Outside of investment and speculation, payments lead the pack of use cases, with trillions of USD stablecoins flowing around the world each year on crypto rails, instantly teleporting value across the Internet with minimal fees. DeFi has a slew of robust financial primitives, spanning from permissionless lending markets, decentralized exchanges, and an ever expanding menu of yield opportunities.
Other consumer applications show early glimmers of potential, but their userbases are primarily cryptonatives. Crypto has not yet broken out of our largely self-referential ecosystem, a point recently highlighted by Vitalik. In fact, the total value locked (TVL) of DeFi is less than a single day's fluctuation in Apple stock, and the entire crypto industry’s market cap is less than Apple’s.
We can debate all day why TradFi firms haven’t engaged meaningfully beyond ETFs, why internet giants don’t integrate beyond hosting nodes on cloud services, and why retail services only haltingly experiment with accepting crypto payments or issuing NFTs. The fact of the matter is, crypto adoption is still nascent.
That’s about to change.
Crypto’s Superpower
Looking back at our speedrun build of a new financial system, what has our industry uniquely gotten really good at? Incentives. Going back to the DeFi Summer 2020–which was kicked off by Compound’s yield farming, evolved with Yearn’s fair launch, injected with steroids by the ill-fated YAM, and reached its zenith with Uniswap’s airdrop–crypto is indisputably the king of capital-lite customer acquisition.

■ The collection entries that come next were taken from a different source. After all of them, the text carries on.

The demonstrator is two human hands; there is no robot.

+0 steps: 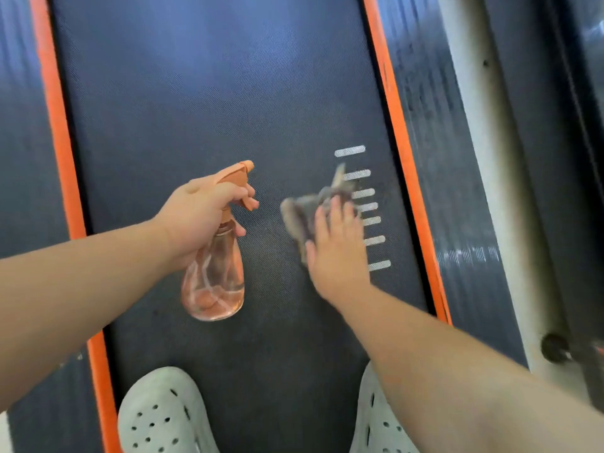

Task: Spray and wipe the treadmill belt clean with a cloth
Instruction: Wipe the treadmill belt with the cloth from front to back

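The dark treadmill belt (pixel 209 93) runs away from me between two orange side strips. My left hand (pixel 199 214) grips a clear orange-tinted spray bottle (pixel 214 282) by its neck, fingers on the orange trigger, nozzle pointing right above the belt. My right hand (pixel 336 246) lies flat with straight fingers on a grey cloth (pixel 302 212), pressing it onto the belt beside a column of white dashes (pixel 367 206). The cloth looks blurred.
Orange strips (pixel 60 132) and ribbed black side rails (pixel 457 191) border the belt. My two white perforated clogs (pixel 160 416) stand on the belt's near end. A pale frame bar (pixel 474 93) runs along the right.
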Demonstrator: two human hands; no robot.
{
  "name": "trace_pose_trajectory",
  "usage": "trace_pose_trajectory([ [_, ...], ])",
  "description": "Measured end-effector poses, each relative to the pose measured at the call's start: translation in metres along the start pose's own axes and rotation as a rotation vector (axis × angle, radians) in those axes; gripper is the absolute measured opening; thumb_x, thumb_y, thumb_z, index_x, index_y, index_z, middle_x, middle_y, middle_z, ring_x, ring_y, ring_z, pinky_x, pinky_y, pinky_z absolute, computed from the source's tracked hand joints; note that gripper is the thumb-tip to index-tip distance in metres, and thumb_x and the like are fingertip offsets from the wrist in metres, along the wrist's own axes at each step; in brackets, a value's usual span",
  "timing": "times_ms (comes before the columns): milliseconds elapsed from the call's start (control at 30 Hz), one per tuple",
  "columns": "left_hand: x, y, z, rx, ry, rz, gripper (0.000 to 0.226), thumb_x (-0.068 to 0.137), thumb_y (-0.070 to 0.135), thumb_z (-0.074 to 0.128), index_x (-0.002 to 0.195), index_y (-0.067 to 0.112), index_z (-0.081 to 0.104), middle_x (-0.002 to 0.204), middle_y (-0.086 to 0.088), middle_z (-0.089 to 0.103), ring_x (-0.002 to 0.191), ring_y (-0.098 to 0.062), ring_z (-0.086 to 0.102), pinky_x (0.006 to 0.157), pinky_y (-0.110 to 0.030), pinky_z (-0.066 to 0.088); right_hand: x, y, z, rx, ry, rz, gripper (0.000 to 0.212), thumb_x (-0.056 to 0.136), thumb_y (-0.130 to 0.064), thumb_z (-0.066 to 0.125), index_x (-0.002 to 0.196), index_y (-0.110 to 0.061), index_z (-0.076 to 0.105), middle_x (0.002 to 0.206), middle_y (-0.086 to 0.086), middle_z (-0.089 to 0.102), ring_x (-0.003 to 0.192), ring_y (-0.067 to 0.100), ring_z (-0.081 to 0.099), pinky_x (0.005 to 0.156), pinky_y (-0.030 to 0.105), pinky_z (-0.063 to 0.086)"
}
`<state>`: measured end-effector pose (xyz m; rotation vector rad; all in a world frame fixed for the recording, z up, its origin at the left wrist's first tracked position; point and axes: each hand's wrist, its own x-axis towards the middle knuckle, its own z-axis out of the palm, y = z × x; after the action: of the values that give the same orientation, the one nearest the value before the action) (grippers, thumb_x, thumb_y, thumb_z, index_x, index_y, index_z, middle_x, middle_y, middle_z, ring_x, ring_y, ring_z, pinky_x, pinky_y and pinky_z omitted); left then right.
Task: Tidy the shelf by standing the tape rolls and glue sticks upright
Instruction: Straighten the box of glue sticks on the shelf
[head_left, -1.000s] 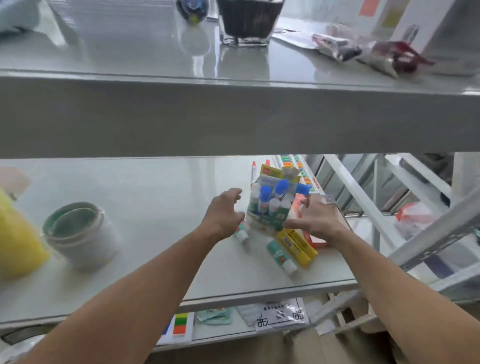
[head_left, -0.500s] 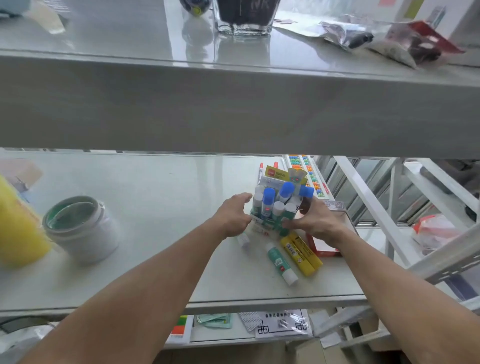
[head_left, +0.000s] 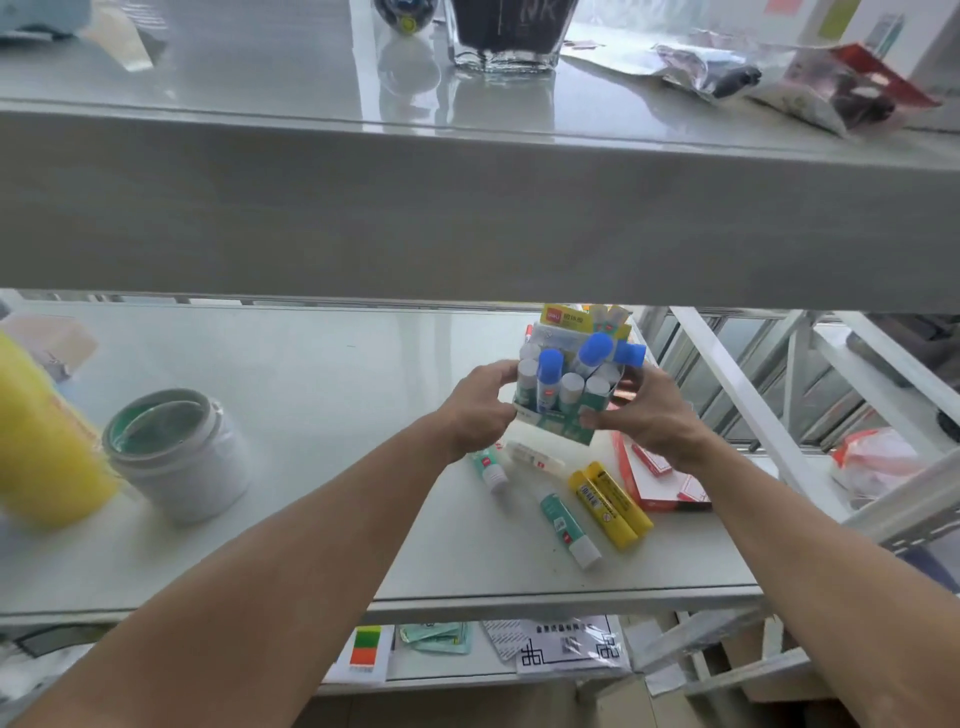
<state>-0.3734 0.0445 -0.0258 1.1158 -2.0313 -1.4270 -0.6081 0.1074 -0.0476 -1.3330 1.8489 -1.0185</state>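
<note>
A small display box of glue sticks (head_left: 566, 421) with white and blue caps is held above the middle shelf (head_left: 311, 415), tilted toward me. My left hand (head_left: 480, 408) grips its left side and my right hand (head_left: 649, 415) grips its right side. Beneath it several glue sticks lie flat on the shelf: a green-and-white one (head_left: 488, 465), a clear one (head_left: 535, 457), another green-and-white one (head_left: 569, 522) and two yellow ones (head_left: 610, 504). Stacked tape rolls (head_left: 176, 452) stand at the left.
A yellow bottle (head_left: 41, 441) is at the far left. A red-and-white flat pack (head_left: 660, 478) lies under my right hand. The upper shelf's thick front edge (head_left: 467, 218) overhangs the work area. White diagonal frame bars (head_left: 748, 405) stand at the right.
Both hands closed on the glue stick box and lifted it off the shelf toward me, uncovering two glue sticks that lay beneath it.
</note>
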Motion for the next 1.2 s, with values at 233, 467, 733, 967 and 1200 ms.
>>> trace_pose_trajectory([
  [233, -0.035, 0.005, -0.056, -0.109, 0.163, 0.083, 0.061, 0.084, -0.017, 0.047, 0.138, 0.01, 0.051, 0.134, -0.003, 0.059, 0.127, -0.015, 0.052, 0.105, -0.029, 0.043, -0.004, -0.063, 0.019, 0.035, -0.045, -0.133, 0.063, 0.063, -0.008, 0.093, 0.118, -0.015, 0.062, 0.11, -0.003, 0.07, 0.102, 0.01, 0.068, 0.085, 0.02, 0.054],
  [467, -0.128, -0.074, -0.109, -0.131, 0.356, -0.054, 0.06, 0.09, -0.018, 0.045, 0.141, 0.013, 0.048, 0.134, 0.0, 0.06, 0.124, -0.008, 0.055, 0.105, -0.029, 0.043, -0.016, -0.092, 0.118, 0.114, -0.215, -0.176, 0.066, 0.058, -0.009, 0.093, 0.117, -0.02, 0.064, 0.11, -0.003, 0.073, 0.103, 0.01, 0.07, 0.09, 0.029, 0.058],
  [733, -0.186, -0.161, -0.115, -0.049, 0.478, -0.231, 0.047, 0.095, -0.005, 0.052, 0.139, 0.009, 0.05, 0.134, -0.004, 0.059, 0.126, -0.014, 0.054, 0.105, -0.024, 0.04, -0.033, -0.082, 0.209, 0.115, -0.38, -0.144, 0.07, 0.059, -0.013, 0.092, 0.121, -0.025, 0.061, 0.114, -0.002, 0.07, 0.11, 0.012, 0.066, 0.099, 0.038, 0.055],
  [967, -0.185, -0.166, -0.109, 0.023, 0.502, -0.171, 0.043, 0.092, 0.008, 0.064, 0.134, 0.015, 0.057, 0.125, 0.003, 0.064, 0.115, -0.009, 0.059, 0.103, -0.025, 0.045, -0.032, -0.082, 0.232, 0.139, -0.41, -0.12, 0.074, 0.061, -0.018, 0.091, 0.125, -0.027, 0.058, 0.12, -0.003, 0.068, 0.116, 0.012, 0.063, 0.107, 0.035, 0.049],
  [1200, -0.184, -0.164, -0.11, 0.051, 0.529, -0.159, 0.047, 0.089, 0.009, 0.069, 0.133, 0.02, 0.058, 0.114, 0.008, 0.065, 0.108, -0.009, 0.06, 0.097, -0.026, 0.048, -0.038, -0.075, 0.242, 0.116, -0.428, -0.075, 0.078, 0.065, -0.018, 0.09, 0.132, -0.025, 0.05, 0.131, -0.006, 0.061, 0.126, 0.011, 0.056, 0.099, 0.028, 0.053],
])
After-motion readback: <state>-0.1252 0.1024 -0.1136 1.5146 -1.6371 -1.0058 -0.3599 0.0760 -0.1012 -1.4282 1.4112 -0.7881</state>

Instead of paying for advertising and hoping users show up, crypto has industrialized shaping behavior and rewarding engagement.

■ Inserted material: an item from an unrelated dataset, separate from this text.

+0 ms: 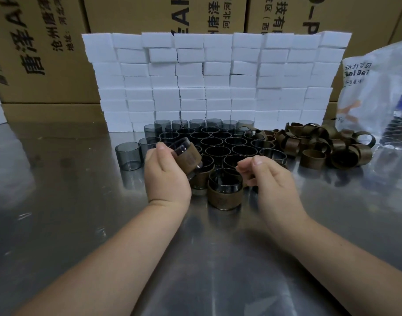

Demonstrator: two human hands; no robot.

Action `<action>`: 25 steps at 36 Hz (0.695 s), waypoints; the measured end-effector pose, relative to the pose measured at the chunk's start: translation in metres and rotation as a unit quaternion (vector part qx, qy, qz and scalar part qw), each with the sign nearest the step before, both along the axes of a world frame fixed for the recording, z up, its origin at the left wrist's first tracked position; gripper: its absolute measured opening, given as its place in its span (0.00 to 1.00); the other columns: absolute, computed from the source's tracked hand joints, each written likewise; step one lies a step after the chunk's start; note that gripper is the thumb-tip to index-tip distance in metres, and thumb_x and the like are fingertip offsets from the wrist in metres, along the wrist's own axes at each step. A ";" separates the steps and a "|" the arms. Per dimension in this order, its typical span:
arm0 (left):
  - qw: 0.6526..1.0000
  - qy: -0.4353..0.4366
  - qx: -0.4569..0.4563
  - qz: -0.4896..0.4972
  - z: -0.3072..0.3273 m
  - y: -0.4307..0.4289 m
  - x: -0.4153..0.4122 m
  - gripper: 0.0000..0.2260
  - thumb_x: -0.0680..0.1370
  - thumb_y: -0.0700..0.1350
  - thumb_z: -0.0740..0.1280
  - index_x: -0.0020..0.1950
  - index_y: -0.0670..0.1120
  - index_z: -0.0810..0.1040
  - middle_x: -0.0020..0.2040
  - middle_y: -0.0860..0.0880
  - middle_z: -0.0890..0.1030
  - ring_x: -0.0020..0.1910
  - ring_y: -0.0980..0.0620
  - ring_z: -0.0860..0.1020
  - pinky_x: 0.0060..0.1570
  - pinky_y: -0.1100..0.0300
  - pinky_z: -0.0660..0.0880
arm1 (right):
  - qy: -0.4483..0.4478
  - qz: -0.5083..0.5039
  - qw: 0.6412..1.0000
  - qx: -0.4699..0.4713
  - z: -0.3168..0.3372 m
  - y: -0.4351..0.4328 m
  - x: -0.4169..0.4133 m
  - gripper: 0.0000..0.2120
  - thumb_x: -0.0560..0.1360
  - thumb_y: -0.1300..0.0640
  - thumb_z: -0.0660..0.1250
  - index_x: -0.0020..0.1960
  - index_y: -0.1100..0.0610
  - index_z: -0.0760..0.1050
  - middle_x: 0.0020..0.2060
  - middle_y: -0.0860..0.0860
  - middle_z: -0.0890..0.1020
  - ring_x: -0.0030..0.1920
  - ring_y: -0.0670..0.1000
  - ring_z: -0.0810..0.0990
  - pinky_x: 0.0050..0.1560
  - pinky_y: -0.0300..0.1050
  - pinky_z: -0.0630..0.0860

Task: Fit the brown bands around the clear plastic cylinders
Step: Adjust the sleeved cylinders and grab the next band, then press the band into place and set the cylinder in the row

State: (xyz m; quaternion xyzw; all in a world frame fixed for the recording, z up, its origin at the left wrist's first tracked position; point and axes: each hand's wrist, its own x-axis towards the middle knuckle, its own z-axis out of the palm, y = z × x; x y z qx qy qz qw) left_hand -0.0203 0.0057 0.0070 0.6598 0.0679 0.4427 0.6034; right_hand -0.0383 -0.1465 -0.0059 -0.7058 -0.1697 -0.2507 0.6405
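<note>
Two hands hover above the desk [58, 201]. The left grip [166, 176] curls round a tilted banded cylinder [187, 155]; the right grip [273, 179] hangs loosely curled, holding nothing, beside a second banded cylinder [225, 195] standing upright. Behind cluster bare cylinders [218, 142], with loose brown bands [321, 144] heaped to their right

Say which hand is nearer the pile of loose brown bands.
Right. The right hand sits left of the pile; the left hand, holding a banded cylinder, is farther left.
</note>
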 end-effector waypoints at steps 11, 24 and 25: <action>0.969 0.110 0.220 0.006 -0.009 0.003 0.000 0.26 0.79 0.46 0.58 0.20 0.48 0.59 0.29 0.53 0.66 0.39 0.44 0.70 0.45 0.51 0.66 | 0.089 -0.052 0.991 -0.082 -0.006 -0.001 0.009 0.12 0.73 0.45 0.60 0.41 0.51 0.76 0.28 0.43 0.77 0.30 0.39 0.72 0.40 0.47 0.71; 0.935 0.172 0.309 -0.023 -0.021 0.002 0.010 0.20 0.79 0.52 0.56 0.28 0.47 0.66 0.39 0.55 0.70 0.51 0.51 0.66 0.48 0.56 0.65 | 0.069 -0.062 0.987 -0.131 -0.007 -0.002 0.011 0.07 0.76 0.51 0.60 0.42 0.43 0.75 0.33 0.45 0.78 0.34 0.41 0.74 0.42 0.48 0.73; 0.934 0.181 0.308 -0.028 -0.020 0.002 0.010 0.17 0.79 0.51 0.56 0.31 0.48 0.69 0.43 0.54 0.71 0.52 0.51 0.66 0.50 0.55 0.66 | 0.071 -0.060 0.987 -0.131 -0.008 -0.002 0.011 0.08 0.76 0.52 0.60 0.42 0.43 0.75 0.32 0.43 0.78 0.34 0.40 0.74 0.42 0.46 0.73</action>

Airdrops may be the most powerful engagement tactic we have ever seen. Often augmented with point campaigns to even further shape behavior, airdrops serve a number of purposes:
- Advertising - “Hey, you’re getting something of value for free! Come check out our product!”
- Jumpstarting the flywheel - “This works much better with more liquidity or network effects, so we’re going to subsidize early use”
- Distributing ownership and responsibility - “We need to bootstrap governance or other activities for our protocol, but it needs to be done by people with skin in the game and you’ve done things that make it seem like you might be so inclined…so here you go!”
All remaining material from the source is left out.